== Given data
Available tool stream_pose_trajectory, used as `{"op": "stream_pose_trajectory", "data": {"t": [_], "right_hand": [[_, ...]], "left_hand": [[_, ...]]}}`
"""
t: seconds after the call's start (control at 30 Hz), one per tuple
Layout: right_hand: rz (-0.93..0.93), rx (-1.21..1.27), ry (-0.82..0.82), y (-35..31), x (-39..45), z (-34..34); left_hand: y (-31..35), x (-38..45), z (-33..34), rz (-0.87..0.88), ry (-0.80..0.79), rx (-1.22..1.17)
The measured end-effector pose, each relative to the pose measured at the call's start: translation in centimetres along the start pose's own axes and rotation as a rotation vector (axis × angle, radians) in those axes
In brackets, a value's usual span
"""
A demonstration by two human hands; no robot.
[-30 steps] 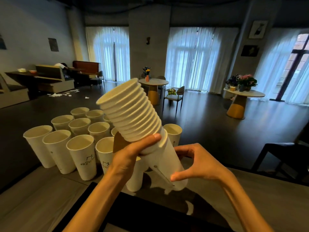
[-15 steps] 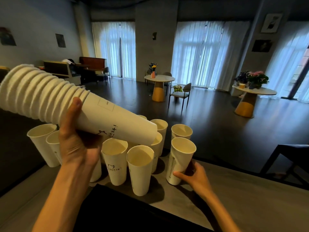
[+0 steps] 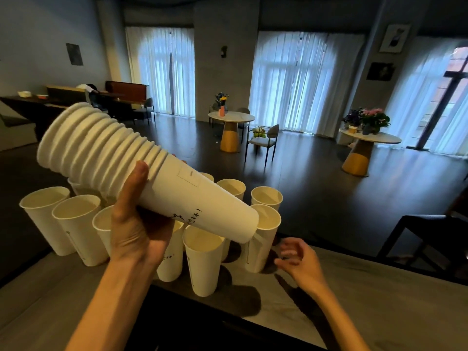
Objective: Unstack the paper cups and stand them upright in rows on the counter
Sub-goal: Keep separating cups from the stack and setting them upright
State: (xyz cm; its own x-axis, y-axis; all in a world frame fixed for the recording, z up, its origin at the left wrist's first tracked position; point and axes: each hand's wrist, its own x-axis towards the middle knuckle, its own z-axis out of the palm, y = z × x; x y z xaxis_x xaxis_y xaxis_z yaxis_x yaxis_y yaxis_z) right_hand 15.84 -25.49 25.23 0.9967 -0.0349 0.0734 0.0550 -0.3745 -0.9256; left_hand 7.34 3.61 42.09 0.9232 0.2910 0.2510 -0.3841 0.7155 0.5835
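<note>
A grey tabletop (image 3: 354, 287) is seen running across the lower part of the view, with a dark floor (image 3: 316, 178) beyond it. Upright paper cups (image 3: 76, 229) are stood on the tabletop in rows, mouths up, close together. Above them a stack (image 3: 141, 173) of nested cups is held tilted, nearly on its side, its ribbed rims at the upper left and its closed bottom end at the lower right, over the cups and clear of the tabletop. The stack is gripped by the left hand (image 3: 136, 229) from below, at the plain wall of the outermost cup just past the rims: the thumb is laid up the near side and the fingers are wrapped round the far side, mostly hidden. A lone cup (image 3: 260, 239) is stood upright at the right end of the near rows, partly behind the stack's bottom end. The right hand (image 3: 301, 259) is seen low over the tabletop just right of that cup, empty, its fingers (image 3: 288, 247) loosely curled and blurred, near the cup but not touching it.
</note>
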Motion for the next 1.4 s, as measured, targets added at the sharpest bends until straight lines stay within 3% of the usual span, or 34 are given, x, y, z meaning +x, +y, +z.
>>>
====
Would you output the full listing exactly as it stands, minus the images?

Available tool stream_pose_trajectory, used as `{"op": "stream_pose_trajectory", "data": {"t": [_], "right_hand": [[_, ...]], "left_hand": [[_, ...]]}}`
"""
t: seconds after the call's start (control at 30 Hz), one per tuple
Layout: right_hand: rz (-0.93..0.93), rx (-1.21..1.27), ry (-0.82..0.82), y (-35..31), x (-39..45), z (-34..34); left_hand: y (-31..35), x (-38..45), z (-33..34), rz (-0.87..0.88), ry (-0.80..0.79), rx (-1.22..1.17)
The measured end-effector pose, each relative to the pose measured at the call's start: translation in centimetres along the start pose's own axes and rotation as a rotation vector (axis × angle, radians) in those axes
In brackets, a value's usual span
"""
A demonstration by two human hands; no robot.
[-30 steps] 
[-15 steps] 
[+0 steps] 
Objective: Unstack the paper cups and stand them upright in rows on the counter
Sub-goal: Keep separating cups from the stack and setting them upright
State: (xyz cm; its own x-axis, y-axis; all in a world frame fixed for the recording, z up, its origin at the left wrist's first tracked position; point and axes: each hand's wrist, its own x-axis towards the middle knuckle, its own z-axis out of the palm, y = z × x; x y z xaxis_x xaxis_y xaxis_z yaxis_x yaxis_y yaxis_z) right_hand 15.84 -25.49 25.23 0.9967 -0.0349 0.0734 0.0550 -0.3745 -0.9256; left_hand 7.34 3.61 42.09 0.9232 0.2910 0.2510 -0.3841 0.7155 0.5835
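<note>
A grey tabletop (image 3: 354, 287) is seen running across the lower part of the view, with a dark floor (image 3: 316, 178) beyond it. Upright paper cups (image 3: 76, 229) are stood on the tabletop in rows, mouths up, close together. Above them a stack (image 3: 141, 173) of nested cups is held tilted, nearly on its side, its ribbed rims at the upper left and its closed bottom end at the lower right, over the cups and clear of the tabletop. The stack is gripped by the left hand (image 3: 136, 229) from below, at the plain wall of the outermost cup just past the rims: the thumb is laid up the near side and the fingers are wrapped round the far side, mostly hidden. A lone cup (image 3: 260, 239) is stood upright at the right end of the near rows, partly behind the stack's bottom end. The right hand (image 3: 301, 259) is seen low over the tabletop just right of that cup, empty, its fingers (image 3: 288, 247) loosely curled and blurred, near the cup but not touching it.
</note>
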Motion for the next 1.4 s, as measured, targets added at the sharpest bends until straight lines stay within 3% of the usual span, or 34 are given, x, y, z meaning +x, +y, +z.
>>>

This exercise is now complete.